**REQUIREMENT:**
Without skipping anything, transcribe the listing that follows.

*** Opening of DATA BLOCK ***

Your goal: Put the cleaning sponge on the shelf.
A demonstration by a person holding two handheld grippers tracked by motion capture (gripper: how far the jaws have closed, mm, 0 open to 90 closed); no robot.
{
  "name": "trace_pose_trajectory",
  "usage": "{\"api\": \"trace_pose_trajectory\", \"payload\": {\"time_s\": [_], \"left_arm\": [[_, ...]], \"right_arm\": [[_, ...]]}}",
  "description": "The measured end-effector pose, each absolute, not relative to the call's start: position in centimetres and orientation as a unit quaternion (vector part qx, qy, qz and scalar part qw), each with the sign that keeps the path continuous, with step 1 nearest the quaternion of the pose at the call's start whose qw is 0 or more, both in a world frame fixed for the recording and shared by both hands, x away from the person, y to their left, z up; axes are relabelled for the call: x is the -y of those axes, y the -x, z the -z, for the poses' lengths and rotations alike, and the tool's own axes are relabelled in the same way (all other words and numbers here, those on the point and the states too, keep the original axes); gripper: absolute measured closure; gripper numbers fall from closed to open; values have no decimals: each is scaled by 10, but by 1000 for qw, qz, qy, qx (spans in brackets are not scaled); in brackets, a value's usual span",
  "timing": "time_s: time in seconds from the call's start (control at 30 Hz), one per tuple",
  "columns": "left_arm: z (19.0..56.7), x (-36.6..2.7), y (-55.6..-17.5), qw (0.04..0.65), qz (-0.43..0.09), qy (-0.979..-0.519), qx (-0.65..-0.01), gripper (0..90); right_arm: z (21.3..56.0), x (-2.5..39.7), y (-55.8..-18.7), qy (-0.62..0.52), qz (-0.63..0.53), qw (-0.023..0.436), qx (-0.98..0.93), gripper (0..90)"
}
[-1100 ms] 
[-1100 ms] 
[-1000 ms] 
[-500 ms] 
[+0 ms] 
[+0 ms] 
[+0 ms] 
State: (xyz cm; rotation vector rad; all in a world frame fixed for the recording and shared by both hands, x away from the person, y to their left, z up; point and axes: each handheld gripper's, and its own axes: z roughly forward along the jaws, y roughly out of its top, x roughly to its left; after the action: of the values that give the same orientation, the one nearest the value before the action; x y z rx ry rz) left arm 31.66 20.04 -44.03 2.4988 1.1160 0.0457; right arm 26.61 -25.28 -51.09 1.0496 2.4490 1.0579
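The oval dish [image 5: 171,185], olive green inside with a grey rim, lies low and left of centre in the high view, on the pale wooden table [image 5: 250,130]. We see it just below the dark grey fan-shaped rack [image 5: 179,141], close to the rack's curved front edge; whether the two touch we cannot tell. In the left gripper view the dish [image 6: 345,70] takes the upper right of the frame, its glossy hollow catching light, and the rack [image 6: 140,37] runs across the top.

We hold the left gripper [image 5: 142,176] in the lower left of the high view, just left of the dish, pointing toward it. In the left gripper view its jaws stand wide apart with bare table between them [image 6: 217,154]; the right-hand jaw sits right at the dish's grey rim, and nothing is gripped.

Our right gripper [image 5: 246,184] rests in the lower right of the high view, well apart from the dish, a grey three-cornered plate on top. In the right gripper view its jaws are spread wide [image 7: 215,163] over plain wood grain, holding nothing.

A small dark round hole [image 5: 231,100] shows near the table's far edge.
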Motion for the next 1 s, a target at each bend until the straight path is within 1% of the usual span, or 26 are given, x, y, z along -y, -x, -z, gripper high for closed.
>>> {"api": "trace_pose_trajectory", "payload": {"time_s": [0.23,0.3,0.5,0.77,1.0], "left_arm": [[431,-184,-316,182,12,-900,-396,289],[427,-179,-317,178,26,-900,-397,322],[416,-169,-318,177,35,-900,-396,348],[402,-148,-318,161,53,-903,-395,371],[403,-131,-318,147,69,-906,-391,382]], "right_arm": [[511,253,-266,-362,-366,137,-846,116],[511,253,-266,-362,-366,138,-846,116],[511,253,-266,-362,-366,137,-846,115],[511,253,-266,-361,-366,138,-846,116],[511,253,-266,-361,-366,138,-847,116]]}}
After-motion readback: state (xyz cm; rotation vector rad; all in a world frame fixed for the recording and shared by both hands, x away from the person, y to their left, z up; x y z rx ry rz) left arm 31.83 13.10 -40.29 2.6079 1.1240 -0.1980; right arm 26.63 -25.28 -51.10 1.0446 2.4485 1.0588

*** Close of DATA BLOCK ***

**YOUR RESPONSE:**
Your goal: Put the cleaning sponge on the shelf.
A demonstration by a person holding two handheld grippers tracked by motion capture (gripper: how far the jaws have closed, mm, 0 open to 90 closed); no robot.
{
  "name": "trace_pose_trajectory",
  "usage": "{\"api\": \"trace_pose_trajectory\", \"payload\": {\"time_s\": [_], \"left_arm\": [[_, ...]], \"right_arm\": [[_, ...]]}}",
  "description": "The measured end-effector pose, each absolute, not relative to the call's start: position in centimetres and orientation as a unit quaternion (vector part qx, qy, qz and scalar part qw), each with the sign that keeps the path continuous, with step 1 nearest the quaternion of the pose at the call's start whose qw is 0 or more, both in a world frame fixed for the recording and shared by both hands, x away from the person, y to their left, z up; axes are relabelled for the call: x is the -y of those axes, y the -x, z the -z, for the poses' lengths and rotations alike, and the tool's own axes are relabelled in the same way (all other words and numbers here, those on the point and the states too, keep the original axes); gripper: absolute measured closure; gripper numbers fall from closed to open; values have no decimals: each is scaled by 10, but by 1000 for qw, qz, qy, qx (spans in brackets are not scaled); in brackets, a value's usual span",
  "timing": "time_s: time in seconds from the call's start (control at 30 Hz), one per tuple",
  "columns": "left_arm: z (19.0..56.7), x (-36.6..2.7), y (-55.6..-17.5), qw (0.04..0.65), qz (-0.43..0.09), qy (-0.979..-0.519), qx (-0.65..-0.01), gripper (0..90); right_arm: z (21.3..56.0), x (-2.5..39.7), y (-55.8..-18.7), qy (-0.62..0.52), qz (-0.63..0.53), qw (-0.023..0.436), qx (-0.98..0.93), gripper (0..90)"
}
[-1100 ms] 
[-1100 ms] 
[-1000 ms] 
[-500 ms] 
[+0 ms] 
[+0 ms] 
[+0 ms] 
State: (xyz cm; rotation vector rad; all in a world frame fixed for the recording and shared by both hands, x away from the person, y to their left, z up; point and axes: each handheld gripper's, and its own axes: z roughly forward along the jaws, y roughly out of its top, x roughly to its left; after the action: of the values that give the same orientation, the one nearest the value before the action; x y z rx ry rz) left arm 31.66 20.04 -44.03 2.4988 1.1160 0.0457; right arm 26.61 -25.28 -51.09 1.0496 2.4490 1.0579
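The oval dish [image 5: 171,185], olive green inside with a grey rim, lies low and left of centre in the high view, on the pale wooden table [image 5: 250,130]. We see it just below the dark grey fan-shaped rack [image 5: 179,141], close to the rack's curved front edge; whether the two touch we cannot tell. In the left gripper view the dish [image 6: 345,70] takes the upper right of the frame, its glossy hollow catching light, and the rack [image 6: 140,37] runs across the top.

We hold the left gripper [image 5: 142,176] in the lower left of the high view, just left of the dish, pointing toward it. In the left gripper view its jaws stand wide apart with bare table between them [image 6: 217,154]; the right-hand jaw sits right at the dish's grey rim, and nothing is gripped.

Our right gripper [image 5: 246,184] rests in the lower right of the high view, well apart from the dish, a grey three-cornered plate on top. In the right gripper view its jaws are spread wide [image 7: 215,163] over plain wood grain, holding nothing.

A small dark round hole [image 5: 231,100] shows near the table's far edge.
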Motion for the next 1 s, a target at each bend until the straight path is within 1% of the usual span, or 26 are given, x, y, z along -y, -x, -z, gripper high for closed.
>>> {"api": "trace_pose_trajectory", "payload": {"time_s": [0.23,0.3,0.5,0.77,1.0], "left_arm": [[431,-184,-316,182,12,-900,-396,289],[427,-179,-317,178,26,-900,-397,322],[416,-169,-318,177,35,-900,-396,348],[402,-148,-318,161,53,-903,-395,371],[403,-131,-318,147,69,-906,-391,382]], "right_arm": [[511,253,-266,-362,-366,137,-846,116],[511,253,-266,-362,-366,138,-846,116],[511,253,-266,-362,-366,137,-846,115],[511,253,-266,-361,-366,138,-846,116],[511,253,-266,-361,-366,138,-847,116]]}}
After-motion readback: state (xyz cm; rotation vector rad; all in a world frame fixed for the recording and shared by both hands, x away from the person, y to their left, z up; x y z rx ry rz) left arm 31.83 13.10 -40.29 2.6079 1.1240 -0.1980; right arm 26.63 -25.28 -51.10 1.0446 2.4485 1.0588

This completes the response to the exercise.